Tyrocidine is a cyclic decapeptide antibiotic that is produced by Bacillus brevis, a Gram-positive aerobic spore-forming bacillus commonly found in soil, air, water, and decaying matter. Tyrocidine is in fact a mixture of four cyclic decapeptides, tyrocidines A, B, C, and D. Tyrocidine is a constituent of tyrothricin, a mixture of polypeptide antibiotics.








1. History


2. Structure


3. Biosynthesis


4. Mechanism of action


5. Clinical use


6. References






Tyrocidine is a constituent of tyrothricin. In 1939 the American microbiologist René Dubos demonstrated that a soil bacterium was capable of decomposing the starchlike capsule of the pneumococcus bacterium, without which the pneumococcus is harmless and does not cause pneumonia. Dubos then found in the soil a microbe, Bacillus brevis, from which he obtained a product, tyrothricin, that was highly toxic to a wide range of bacteria.

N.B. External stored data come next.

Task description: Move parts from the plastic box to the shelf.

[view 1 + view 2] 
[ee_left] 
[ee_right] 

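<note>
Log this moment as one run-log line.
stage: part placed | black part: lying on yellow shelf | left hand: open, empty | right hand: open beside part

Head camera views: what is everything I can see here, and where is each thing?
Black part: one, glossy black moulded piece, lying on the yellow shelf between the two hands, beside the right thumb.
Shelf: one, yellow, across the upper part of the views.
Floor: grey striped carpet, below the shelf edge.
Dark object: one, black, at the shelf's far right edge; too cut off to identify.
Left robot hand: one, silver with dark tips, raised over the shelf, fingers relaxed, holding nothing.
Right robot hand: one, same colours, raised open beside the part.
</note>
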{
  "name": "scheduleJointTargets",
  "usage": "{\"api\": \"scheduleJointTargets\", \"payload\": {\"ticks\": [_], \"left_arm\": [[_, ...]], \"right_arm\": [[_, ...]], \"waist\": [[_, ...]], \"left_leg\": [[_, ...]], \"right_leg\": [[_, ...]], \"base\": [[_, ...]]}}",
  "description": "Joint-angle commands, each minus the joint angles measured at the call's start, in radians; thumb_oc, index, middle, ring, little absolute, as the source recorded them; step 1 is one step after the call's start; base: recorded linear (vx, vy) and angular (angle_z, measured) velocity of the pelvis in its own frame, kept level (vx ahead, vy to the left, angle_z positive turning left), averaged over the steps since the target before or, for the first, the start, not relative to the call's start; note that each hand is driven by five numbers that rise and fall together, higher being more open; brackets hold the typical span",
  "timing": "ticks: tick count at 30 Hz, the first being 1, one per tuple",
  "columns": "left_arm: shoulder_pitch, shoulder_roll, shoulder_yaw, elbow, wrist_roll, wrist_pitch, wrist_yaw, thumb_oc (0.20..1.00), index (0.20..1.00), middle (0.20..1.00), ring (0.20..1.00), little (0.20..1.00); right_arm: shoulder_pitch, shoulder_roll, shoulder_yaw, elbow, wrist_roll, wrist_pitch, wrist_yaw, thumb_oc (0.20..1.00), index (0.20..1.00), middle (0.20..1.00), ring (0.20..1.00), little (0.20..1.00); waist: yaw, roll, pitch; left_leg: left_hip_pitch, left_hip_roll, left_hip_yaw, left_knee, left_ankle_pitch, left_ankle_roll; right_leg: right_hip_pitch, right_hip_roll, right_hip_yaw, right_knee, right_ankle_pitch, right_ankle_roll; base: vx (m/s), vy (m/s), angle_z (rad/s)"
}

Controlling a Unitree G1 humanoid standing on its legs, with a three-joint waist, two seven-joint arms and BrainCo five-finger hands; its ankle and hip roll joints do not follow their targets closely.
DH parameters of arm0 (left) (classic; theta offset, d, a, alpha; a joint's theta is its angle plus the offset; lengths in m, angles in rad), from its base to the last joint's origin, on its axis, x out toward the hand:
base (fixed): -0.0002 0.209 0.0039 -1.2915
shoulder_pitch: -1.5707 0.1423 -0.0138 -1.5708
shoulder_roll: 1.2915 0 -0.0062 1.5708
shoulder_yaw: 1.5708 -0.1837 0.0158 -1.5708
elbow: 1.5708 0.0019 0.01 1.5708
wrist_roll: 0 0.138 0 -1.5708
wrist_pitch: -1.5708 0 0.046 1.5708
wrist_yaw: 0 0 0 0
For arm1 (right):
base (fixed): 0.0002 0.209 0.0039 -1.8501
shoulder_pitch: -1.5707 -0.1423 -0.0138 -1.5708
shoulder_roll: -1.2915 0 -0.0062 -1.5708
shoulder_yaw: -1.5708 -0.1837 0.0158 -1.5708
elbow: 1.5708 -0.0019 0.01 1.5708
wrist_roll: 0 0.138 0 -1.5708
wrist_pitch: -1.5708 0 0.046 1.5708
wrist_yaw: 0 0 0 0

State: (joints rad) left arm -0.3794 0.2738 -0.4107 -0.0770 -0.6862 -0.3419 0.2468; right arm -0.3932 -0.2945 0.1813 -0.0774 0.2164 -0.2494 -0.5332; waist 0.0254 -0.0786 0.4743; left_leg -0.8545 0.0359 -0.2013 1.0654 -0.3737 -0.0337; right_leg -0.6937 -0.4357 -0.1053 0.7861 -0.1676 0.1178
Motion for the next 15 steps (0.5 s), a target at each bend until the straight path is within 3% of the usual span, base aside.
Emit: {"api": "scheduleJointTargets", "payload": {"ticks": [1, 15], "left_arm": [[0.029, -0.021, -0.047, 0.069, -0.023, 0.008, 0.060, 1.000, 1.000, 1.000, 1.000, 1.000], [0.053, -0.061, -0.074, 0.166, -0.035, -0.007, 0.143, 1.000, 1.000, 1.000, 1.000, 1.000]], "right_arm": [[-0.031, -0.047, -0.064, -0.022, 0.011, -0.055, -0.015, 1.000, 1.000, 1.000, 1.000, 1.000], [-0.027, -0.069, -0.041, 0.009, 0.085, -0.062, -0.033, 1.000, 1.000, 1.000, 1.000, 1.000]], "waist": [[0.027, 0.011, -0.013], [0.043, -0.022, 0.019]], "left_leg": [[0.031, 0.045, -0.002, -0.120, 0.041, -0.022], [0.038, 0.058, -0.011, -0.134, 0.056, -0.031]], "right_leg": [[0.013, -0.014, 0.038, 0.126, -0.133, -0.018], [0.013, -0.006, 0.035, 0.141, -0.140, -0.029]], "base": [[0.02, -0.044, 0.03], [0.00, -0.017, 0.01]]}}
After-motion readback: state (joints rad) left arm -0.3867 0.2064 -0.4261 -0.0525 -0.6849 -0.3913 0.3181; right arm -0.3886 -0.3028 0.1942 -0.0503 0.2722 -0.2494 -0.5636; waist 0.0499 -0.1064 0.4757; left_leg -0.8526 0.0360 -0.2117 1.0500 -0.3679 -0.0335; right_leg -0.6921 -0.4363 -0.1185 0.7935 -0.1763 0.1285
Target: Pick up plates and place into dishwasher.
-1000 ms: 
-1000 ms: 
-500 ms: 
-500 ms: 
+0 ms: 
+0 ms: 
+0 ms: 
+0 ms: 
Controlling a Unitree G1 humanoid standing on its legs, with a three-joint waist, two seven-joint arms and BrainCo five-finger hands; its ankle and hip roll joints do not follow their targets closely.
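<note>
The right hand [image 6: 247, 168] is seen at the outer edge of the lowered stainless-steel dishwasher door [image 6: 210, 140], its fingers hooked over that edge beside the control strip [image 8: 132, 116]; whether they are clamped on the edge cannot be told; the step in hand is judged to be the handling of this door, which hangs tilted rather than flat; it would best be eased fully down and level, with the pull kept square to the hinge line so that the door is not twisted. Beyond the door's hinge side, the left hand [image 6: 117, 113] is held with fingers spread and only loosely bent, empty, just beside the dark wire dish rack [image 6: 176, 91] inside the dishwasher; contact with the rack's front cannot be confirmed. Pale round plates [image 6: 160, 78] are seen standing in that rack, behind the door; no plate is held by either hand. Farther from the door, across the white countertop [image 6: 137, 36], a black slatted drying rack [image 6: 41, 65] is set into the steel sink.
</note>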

                                                                                             Figure 1: Structures of the four different forms of tyrocidine


The four forms of tyrocine differ in amino acid composition at their 3rd, 4th, and 7th amino acid position (beginning with D-Phe as the "1st" amino acid).






Since the biosynthesis of all four tyrocidine compouds are similar, tyrocidine A is used as an example that can be applied to the other 3 compounds.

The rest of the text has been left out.